Die Beschäftigung im Öffentlichen Dienst soll gesenkt werden. Dies korrespondiert mit dem Zurückschneiden von Dienstleistungen, die vom Staat und den Kommunen erbracht werden. Benachteiligt sind vor allem diejenigen Menschen, die von öffentlicher Infrastruktur abhängig sind, in der Hauptsache Angehörige der Unter- und der unteren Mittelschichten.

So weit Austeritätspolitik auch Erhöhung der Einnahmen vorsieht, haben diese ebenfalls eine klassenpolitische Schlagseite. Sie setzen eher auf Verbrauchssteuern als auf Vermögenssteuern und eine steile Progression der Einkommensteuern.

„Austerität“ kann somit ohne Bedeutungsverlust mit Umverteilung von unten nach oben übersetzt werden. Ist sie imstande, Wachstum anzukurbeln? Ja und nein. Zunächst zum Nein: Einsparungen von öffentlichen Ausgaben mögen Liquidität in privaten Hauhalten schaffen. Daraus folgt nicht, dass diese wieder investiert werden. Es gibt nämlich auch eine private Austerität: Sparen als scheinbarer Selbstzweck, in Wirklichkeit aber als Versuch, Vermögen zinstragend durch Einsatz außerhalb der Produktion zu vermehren, z. B. an der Börse oder durch Immobilienspekulation.

Blieben durch Sparen erübrigte Mittel in den Öffentlichen Händen und würden für Investitionen verwandt, könnte dies tatsächlich zu Wachstum führen. Dies widerspräche allerdings dem Hauptzweck der markliberalen Austeritätspolitik. Allein für Kriege oder deren Vorbereitung (manchmal auf für anschließenden Wiederaufbau) ist derlei typisch, dann auch verbunden mit Erhöhung der Staatseinnahmen, teilweise durch Steuern, vor allem aber Anleihen. So lernten wir das bei Piketty.
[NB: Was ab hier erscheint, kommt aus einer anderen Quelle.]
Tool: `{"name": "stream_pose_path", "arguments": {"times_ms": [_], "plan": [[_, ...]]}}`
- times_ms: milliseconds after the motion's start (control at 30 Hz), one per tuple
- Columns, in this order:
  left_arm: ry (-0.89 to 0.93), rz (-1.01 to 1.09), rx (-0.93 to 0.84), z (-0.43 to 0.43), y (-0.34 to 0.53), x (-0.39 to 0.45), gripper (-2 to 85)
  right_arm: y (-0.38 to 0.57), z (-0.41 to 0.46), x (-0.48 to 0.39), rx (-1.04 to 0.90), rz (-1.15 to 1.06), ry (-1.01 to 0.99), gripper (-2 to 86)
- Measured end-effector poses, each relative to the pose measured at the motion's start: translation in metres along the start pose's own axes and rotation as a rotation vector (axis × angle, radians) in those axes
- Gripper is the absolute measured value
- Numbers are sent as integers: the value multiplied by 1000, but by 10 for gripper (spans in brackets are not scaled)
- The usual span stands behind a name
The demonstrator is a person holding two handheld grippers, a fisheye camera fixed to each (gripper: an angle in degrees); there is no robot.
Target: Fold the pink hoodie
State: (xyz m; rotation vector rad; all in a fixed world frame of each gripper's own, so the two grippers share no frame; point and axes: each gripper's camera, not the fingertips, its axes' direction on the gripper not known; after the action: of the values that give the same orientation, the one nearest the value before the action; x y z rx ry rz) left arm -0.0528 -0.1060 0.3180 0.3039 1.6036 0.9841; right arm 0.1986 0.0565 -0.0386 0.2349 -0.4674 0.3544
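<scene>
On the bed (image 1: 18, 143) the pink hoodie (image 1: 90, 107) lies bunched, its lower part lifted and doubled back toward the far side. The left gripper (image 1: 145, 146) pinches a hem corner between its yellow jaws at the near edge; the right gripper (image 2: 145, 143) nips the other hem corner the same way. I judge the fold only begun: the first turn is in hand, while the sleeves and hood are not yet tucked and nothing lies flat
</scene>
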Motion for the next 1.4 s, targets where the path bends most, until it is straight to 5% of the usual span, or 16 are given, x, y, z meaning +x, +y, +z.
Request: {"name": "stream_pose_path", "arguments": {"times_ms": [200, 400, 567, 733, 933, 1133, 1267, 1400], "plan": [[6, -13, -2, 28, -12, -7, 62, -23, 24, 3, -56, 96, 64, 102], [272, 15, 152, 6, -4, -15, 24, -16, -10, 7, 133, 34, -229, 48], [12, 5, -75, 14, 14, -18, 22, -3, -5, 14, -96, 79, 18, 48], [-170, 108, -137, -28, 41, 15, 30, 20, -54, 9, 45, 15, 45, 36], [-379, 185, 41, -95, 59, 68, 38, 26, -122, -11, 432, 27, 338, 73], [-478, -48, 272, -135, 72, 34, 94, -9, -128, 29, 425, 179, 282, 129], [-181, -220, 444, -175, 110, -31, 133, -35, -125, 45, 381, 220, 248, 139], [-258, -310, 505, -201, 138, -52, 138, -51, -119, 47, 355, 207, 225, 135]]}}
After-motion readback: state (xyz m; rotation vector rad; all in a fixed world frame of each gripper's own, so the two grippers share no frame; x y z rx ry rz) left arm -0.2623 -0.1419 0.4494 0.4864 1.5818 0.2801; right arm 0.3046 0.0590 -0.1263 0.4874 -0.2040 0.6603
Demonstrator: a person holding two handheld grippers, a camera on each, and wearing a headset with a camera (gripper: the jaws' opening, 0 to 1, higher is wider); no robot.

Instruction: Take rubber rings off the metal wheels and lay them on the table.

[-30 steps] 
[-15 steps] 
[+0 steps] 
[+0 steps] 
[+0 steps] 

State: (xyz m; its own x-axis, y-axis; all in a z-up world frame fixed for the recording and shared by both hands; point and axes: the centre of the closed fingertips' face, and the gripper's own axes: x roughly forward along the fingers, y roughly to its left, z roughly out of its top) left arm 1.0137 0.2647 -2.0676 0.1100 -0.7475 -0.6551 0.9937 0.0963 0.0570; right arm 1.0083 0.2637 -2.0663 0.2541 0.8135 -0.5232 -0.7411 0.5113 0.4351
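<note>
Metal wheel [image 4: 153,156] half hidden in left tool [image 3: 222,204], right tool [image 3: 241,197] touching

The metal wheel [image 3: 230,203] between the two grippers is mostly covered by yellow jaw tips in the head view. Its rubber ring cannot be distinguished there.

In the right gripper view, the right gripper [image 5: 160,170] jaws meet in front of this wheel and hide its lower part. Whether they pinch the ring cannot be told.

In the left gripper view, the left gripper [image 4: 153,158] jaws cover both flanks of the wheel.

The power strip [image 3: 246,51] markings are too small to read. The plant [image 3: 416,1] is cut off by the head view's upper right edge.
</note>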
Wachstum durch private Investitionen nach einer Phase der Austerität hat es historisch dennoch immer wieder einmal gegeben. Das ergibt sich daraus, dass sie nicht eine ausschließlich ökonomische, sondern auch politische Strategie ist. Sie ist immer mit der Niederwerfung oder Ermüdung gewerkschaftlichen und politischen Widerstandes verbunden. Ein Beispiel war die Sparpolitik des deutschen Kanzlers Heinrich Brüning 1930-1932. Sie führte zur Diskreditierung der SPD (die sie toleriert hatte), zur Ineffizienz der Gewerkschaften durch Massenarbeitslosigkeit und zur Abwendung großer Teile der Volksmassen von der Demokratie. Danach, ab dem 30. Januar 1933, bestand ein hervorragendes Investitionsklima, zumal der Staat sich durch die Rüstung auch als profitbringende Anlagesphäre empfahl. Der Putsch in Chile 1973 wurde von den Chicago-Boys als eine Form der Sanierung gefeiert und gefördert. Nicht nur der Geist weht, wo er will, sondern auch das Kapital. Die Niederlage, Spaltung oder auch eine notgedrungene Totalanpassung von Syriza in Griechenland könnte, obwohl dies nicht sehr wahrscheinlich ist, auch ein Investitionsanreiz sein.

Georg Fülberth lebt in Marburg an der Lahn. Er war an der dortigen Universität Professor für Politikwissenschaften. Sein „Seziertisch“ erscheint in Lunapark21 seit der ersten Ausgabe Anfang 2008.